#### [WORK INSTRUCTION]
Give back the line below containing "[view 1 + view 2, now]" and every later line, exactly.

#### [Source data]
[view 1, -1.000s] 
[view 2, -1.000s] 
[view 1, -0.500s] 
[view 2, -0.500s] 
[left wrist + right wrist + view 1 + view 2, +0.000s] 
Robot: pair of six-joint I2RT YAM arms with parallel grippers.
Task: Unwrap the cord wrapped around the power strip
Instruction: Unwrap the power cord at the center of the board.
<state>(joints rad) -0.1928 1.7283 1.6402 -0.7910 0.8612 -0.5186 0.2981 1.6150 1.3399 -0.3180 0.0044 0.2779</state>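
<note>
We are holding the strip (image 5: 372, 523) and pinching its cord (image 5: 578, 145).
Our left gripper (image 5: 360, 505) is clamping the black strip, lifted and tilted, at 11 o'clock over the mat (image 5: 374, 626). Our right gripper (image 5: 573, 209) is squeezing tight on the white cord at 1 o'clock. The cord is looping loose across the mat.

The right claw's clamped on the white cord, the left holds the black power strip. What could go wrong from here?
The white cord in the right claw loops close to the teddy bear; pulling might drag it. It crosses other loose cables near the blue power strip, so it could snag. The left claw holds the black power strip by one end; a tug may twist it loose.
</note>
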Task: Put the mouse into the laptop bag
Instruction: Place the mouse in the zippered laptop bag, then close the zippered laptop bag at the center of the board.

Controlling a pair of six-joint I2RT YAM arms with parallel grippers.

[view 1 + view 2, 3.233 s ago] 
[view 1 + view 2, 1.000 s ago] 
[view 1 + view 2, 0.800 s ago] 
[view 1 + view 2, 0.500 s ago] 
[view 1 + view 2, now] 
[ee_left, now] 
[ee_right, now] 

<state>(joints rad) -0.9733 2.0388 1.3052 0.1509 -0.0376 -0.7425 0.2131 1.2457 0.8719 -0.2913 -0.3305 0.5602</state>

#### [FINISHED TASK]
[view 1 + view 2, now] 
[ee_left, now] 
[ee_right, now] 

<state>(joints rad) -0.9733 2.0388 1.3052 0.1509 -0.0376 -0.7425 0.2131 1.2457 0.8719 -0.2913 -0.3305 0.5602</state>

No further output is needed.